**WHAT THE TASK ASKS:** Go through each line of the records below and count those with the word "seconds"; give only the total.

Data extracted from a collection
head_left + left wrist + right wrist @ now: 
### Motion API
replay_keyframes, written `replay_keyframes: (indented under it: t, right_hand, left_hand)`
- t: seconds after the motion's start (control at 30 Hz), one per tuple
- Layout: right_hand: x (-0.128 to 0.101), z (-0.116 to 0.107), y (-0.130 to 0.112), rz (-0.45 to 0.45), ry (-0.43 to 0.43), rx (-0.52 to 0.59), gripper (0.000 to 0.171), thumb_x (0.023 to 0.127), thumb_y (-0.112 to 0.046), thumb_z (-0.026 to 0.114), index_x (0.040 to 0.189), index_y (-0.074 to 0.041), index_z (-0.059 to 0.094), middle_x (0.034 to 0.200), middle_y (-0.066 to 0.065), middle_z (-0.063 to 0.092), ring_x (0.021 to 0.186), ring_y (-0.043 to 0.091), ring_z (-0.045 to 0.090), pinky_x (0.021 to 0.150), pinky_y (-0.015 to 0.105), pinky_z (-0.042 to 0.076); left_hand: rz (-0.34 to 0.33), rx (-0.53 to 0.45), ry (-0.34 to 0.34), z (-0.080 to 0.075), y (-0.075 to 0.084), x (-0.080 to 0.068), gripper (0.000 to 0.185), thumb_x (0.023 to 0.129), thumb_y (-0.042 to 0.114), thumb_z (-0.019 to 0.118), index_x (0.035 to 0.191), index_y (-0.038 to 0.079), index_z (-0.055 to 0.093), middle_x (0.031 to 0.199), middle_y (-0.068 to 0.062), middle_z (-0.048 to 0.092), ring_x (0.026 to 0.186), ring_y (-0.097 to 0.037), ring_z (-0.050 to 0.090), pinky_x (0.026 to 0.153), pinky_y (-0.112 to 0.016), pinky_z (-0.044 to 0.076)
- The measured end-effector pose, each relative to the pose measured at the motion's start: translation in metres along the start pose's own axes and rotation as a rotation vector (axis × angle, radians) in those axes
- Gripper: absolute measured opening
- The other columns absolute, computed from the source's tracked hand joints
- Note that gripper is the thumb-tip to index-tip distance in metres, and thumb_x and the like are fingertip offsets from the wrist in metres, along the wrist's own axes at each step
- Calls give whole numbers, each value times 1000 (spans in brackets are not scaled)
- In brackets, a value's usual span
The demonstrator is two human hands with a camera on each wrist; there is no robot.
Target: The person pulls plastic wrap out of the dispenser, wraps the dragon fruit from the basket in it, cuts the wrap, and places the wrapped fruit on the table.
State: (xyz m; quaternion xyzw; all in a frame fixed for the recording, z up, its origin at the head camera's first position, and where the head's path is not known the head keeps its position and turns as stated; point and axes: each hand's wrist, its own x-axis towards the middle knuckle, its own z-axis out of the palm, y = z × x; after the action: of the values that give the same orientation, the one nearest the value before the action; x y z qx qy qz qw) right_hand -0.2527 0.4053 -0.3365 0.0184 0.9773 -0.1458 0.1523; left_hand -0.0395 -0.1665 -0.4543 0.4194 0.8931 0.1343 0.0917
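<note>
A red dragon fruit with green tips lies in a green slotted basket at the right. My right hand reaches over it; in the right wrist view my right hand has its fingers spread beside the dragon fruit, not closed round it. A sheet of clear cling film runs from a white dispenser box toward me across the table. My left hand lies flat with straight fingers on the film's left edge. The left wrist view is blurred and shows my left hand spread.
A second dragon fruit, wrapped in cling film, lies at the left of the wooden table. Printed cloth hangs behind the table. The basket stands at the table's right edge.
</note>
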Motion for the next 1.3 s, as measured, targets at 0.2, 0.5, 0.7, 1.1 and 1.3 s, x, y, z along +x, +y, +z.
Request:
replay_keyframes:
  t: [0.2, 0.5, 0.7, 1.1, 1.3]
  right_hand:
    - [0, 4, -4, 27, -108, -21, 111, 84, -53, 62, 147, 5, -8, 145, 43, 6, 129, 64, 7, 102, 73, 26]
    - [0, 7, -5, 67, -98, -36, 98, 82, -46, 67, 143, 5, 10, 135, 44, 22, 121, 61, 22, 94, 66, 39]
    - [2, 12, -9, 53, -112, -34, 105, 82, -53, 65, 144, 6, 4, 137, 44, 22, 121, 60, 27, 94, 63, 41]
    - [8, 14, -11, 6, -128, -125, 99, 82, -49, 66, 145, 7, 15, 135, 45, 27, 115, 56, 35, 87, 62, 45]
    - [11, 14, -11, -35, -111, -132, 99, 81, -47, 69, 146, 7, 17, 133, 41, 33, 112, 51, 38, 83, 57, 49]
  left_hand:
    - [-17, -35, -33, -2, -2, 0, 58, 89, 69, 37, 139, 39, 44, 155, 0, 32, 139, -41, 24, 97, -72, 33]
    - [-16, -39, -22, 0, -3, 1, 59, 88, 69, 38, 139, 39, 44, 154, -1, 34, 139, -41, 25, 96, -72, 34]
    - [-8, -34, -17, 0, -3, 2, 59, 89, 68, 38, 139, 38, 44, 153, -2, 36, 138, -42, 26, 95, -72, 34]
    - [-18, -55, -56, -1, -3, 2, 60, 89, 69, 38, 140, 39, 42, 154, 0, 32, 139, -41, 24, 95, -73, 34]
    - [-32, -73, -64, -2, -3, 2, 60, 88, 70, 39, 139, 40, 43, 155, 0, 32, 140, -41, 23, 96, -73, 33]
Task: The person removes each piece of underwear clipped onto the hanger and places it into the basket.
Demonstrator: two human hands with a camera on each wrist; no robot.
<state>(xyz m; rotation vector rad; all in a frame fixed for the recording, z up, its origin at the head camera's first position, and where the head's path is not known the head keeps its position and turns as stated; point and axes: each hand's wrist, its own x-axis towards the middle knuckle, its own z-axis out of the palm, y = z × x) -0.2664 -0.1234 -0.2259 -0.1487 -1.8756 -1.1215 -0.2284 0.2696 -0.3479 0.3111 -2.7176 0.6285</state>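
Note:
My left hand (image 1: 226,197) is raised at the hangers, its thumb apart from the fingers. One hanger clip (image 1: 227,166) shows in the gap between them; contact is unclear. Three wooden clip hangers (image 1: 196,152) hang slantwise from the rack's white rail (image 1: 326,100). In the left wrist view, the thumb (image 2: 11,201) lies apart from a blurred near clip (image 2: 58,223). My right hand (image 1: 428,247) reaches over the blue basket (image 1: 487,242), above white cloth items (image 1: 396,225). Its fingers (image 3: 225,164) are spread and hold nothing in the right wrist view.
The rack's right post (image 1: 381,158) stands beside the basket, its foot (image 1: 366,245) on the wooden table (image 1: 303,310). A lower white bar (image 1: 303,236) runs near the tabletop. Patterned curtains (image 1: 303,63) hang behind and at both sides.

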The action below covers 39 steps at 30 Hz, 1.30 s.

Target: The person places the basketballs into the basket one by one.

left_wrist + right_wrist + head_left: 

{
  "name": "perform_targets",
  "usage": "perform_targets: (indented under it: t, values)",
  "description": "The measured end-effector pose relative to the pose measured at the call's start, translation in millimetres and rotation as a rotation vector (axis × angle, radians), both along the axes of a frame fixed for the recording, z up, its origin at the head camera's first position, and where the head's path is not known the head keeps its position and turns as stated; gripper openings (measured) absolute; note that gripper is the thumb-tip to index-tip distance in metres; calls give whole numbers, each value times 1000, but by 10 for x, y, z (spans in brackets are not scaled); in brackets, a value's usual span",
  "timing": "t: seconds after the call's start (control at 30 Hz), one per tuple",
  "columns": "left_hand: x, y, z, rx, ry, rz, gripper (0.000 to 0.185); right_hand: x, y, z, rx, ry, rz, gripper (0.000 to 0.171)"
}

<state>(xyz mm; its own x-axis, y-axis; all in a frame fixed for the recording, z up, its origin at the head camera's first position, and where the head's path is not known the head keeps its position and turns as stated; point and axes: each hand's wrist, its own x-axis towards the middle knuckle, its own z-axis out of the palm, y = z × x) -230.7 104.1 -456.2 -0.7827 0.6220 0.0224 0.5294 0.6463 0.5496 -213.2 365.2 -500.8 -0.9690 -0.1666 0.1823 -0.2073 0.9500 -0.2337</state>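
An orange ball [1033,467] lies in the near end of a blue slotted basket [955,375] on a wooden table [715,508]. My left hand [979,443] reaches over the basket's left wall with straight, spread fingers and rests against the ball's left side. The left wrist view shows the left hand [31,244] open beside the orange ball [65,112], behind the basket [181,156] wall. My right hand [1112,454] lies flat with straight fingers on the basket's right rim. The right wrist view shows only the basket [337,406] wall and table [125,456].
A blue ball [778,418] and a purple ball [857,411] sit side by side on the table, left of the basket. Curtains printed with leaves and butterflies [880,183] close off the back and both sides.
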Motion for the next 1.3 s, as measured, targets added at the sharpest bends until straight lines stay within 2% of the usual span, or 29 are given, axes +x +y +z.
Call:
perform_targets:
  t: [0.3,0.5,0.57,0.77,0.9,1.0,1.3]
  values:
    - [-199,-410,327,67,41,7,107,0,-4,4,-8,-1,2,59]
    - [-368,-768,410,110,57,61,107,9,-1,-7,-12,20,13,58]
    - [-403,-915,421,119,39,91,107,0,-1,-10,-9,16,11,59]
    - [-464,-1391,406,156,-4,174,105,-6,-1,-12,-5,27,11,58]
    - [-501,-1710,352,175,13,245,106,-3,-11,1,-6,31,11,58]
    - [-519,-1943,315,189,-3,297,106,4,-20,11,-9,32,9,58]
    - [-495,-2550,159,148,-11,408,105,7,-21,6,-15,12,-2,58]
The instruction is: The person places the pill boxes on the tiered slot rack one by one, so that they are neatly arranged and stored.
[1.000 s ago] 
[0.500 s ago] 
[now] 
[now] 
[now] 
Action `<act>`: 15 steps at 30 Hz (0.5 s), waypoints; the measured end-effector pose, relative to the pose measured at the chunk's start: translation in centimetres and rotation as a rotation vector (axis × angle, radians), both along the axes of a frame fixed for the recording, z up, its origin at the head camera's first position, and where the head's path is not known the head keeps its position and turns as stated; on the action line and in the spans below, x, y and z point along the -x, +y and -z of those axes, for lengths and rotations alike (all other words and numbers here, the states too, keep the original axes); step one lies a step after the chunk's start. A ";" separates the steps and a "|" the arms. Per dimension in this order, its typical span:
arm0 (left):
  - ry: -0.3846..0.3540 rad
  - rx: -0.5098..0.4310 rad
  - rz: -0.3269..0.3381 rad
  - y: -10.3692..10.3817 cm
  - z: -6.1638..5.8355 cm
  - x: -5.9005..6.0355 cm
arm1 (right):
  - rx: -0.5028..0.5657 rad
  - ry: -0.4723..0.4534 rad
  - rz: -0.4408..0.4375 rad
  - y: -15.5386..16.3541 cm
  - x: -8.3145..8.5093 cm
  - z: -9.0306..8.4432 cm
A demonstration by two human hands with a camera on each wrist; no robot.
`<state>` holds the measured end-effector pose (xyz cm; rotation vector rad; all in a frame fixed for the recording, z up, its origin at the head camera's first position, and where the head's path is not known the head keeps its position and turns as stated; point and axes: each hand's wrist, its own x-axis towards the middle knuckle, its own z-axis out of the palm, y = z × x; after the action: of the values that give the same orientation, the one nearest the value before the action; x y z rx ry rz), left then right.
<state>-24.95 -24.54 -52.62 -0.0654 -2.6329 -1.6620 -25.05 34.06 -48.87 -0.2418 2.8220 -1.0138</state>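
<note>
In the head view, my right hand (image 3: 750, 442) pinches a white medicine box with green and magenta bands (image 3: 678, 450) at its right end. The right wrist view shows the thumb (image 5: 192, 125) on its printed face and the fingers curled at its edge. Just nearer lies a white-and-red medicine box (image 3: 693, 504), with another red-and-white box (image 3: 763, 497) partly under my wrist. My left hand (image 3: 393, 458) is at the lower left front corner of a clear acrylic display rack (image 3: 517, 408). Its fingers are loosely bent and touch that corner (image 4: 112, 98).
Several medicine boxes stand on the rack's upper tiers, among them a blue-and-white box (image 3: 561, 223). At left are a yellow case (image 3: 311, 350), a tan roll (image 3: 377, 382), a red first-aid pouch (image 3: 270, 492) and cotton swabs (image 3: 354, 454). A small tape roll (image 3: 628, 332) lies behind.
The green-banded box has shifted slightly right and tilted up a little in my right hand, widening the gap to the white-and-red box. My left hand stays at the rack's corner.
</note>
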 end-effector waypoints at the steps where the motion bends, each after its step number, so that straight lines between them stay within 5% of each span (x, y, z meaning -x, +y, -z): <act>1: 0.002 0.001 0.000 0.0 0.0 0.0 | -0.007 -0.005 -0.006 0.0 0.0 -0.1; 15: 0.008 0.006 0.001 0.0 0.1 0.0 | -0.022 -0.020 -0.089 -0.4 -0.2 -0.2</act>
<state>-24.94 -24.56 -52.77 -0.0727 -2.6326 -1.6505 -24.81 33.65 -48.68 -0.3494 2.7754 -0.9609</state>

**RESPONSE BELOW:** 2